Le terme d’onustus ferait-il simplement allusion à la démarche oblique et lente ? L’explication m’agrée sans me satisfaire en plein. À moins de vive alerte, toute Araignée est d’allure grave et de pas circonspect. En somme, la dénomination savante est faite d’un contresens et d’un qualificatif sans valeur. Ah ! qu’il est difficile de dénommer rationnellement les bêtes ! Soyons indulgents pour le nomenclateur : le lexique s’épuise, et le flot à cataloguer monte toujours, intarissable, lassant nos combinaisons de syllabes.

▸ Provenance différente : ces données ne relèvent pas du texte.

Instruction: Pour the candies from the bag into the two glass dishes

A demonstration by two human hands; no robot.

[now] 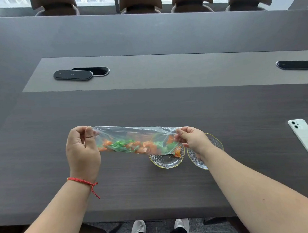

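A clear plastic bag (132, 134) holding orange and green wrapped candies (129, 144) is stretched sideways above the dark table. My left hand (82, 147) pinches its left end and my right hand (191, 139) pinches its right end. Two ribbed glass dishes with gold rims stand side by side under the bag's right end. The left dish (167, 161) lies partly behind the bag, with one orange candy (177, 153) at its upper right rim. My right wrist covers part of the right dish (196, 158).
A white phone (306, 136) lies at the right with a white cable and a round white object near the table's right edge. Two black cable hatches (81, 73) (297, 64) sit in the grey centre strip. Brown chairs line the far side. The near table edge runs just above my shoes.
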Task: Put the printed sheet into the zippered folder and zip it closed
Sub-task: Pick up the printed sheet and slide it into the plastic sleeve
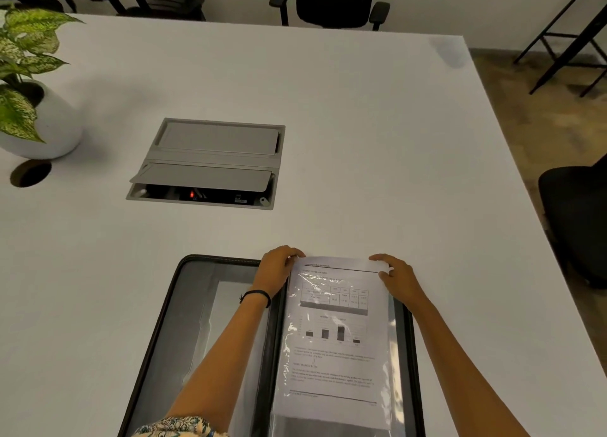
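Note:
A black zippered folder (pixel 170 308) lies open flat on the white table in front of me. Its left half shows a clear inner pocket. The printed sheet (pixel 331 334), with a table, a bar chart and text, lies on the right half, partly under a glossy clear sleeve. My left hand (pixel 277 269) pinches the sheet's top left corner. My right hand (pixel 395 277) holds its top right corner. A black band circles my left wrist.
A grey cable box (pixel 210 160) is set into the table (pixel 377 141), its near lid ajar. A potted plant (pixel 29 85) stands far left beside a round cable hole (pixel 30 172). Black office chairs (pixel 331 1) line the far edge; another chair (pixel 578 219) sits right.

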`<state>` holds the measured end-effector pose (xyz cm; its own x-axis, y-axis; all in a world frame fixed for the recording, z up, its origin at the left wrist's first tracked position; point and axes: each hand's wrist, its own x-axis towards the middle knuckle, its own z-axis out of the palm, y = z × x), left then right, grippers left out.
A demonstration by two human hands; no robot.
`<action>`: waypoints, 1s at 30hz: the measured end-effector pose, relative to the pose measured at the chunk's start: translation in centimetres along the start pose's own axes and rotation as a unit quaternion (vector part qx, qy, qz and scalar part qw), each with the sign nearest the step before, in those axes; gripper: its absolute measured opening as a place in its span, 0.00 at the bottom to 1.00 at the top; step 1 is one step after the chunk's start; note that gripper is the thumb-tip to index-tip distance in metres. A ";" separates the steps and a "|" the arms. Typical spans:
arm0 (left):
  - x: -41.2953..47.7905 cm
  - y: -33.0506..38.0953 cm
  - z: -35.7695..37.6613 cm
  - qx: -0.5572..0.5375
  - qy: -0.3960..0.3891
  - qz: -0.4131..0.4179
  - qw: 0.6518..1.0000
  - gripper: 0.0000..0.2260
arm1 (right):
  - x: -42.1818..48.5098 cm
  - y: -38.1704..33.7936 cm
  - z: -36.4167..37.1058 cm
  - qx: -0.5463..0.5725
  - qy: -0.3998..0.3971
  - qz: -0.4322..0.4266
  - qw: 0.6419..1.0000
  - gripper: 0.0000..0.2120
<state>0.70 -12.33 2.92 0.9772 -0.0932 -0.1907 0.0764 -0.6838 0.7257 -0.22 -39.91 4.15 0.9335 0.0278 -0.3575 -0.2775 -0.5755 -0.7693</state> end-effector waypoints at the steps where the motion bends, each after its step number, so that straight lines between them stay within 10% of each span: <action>1: -0.1 0.0 0.0 0.001 0.005 0.000 1.000 0.13 | -0.1 0.1 0.0 -0.001 0.001 0.000 1.000 0.16; 30: -0.4 -0.8 1.0 0.173 -0.086 0.015 0.981 0.12 | 1.1 2.1 1.8 -0.087 -0.056 0.053 0.993 0.13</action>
<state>0.04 -12.48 1.79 0.9279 -0.2178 -0.3026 -0.0533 -0.8808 0.4705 -0.20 -39.60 1.15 0.8676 0.0442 -0.4952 -0.3204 -0.7120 -0.6249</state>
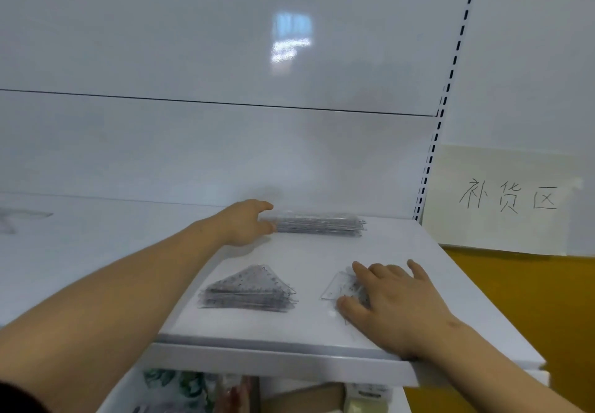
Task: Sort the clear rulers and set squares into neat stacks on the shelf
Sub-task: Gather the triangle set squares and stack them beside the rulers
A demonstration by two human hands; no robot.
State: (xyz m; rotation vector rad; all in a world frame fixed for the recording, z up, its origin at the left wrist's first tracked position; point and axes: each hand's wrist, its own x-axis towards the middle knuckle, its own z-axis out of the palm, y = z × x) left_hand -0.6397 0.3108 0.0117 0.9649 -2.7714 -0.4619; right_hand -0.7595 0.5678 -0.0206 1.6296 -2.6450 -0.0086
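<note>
A stack of clear rulers lies along the back of the white shelf. My left hand is at the stack's left end, thumb and fingers on either side of it. A neat pile of clear triangular set squares sits at the shelf's front left. My right hand lies flat, fingers spread, on top of a second, smaller pile of set squares at the front right, hiding most of it.
A white back panel rises behind the shelf, with a slotted upright at its right. A paper sign with handwriting hangs to the right, above a yellow surface. Packaged goods show below the shelf.
</note>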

Le nom technique ne lui disant rien, comment renseigner le lecteur ? Je ne vois qu’un moyen : c’est de le convier aux fêtes du mois de mai, dans les garrigues du Midi. Le bourreau des Abeilles est un frileux ; en nos pays, il ne s’écarte guère de la région de l’olivier. Son arbuste de prédilection est un Ciste (Cistus albidus) à grandes fleurs roses, chiffonnées, éphémères, qui durent une matinée et sont remplacées le lendemain par d’autres, écloses dans la fraîcheur de l’aube. Cette splendide floraison dure cinq à six semaines.

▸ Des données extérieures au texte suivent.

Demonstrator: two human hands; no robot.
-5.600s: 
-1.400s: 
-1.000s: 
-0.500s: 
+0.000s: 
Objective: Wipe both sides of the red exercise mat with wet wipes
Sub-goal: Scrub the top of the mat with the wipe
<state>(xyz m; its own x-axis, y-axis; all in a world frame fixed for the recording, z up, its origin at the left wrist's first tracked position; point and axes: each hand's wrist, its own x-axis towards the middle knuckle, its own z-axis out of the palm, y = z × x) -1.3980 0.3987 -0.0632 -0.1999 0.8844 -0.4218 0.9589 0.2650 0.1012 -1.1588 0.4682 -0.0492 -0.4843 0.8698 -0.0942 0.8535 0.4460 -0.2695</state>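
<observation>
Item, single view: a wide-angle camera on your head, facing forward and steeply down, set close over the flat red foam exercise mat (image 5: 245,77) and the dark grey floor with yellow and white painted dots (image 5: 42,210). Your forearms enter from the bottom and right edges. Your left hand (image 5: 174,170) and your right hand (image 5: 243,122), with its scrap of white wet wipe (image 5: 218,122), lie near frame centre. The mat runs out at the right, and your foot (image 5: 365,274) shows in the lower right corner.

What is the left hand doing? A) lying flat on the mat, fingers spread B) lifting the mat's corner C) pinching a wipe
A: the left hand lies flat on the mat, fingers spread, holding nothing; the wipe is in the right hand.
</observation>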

Là butinent passionnément les Abeilles, très affairées dans l’ample collerette des étamines, qui les enfarinent de jaune. Leur persécuteur est au courant de cette affluence. Il se poste sous la tente rose d’un pétale, pour lui hutte d’affût. Promenons le regard sur la fleur, un peu de partout. Si nous voyons une Abeille inerte, étirant pattes et langue, approchons-nous : le Thomise est là neuf fois sur dix. Le bandit vient de faire son coup ; il suce la trépassée.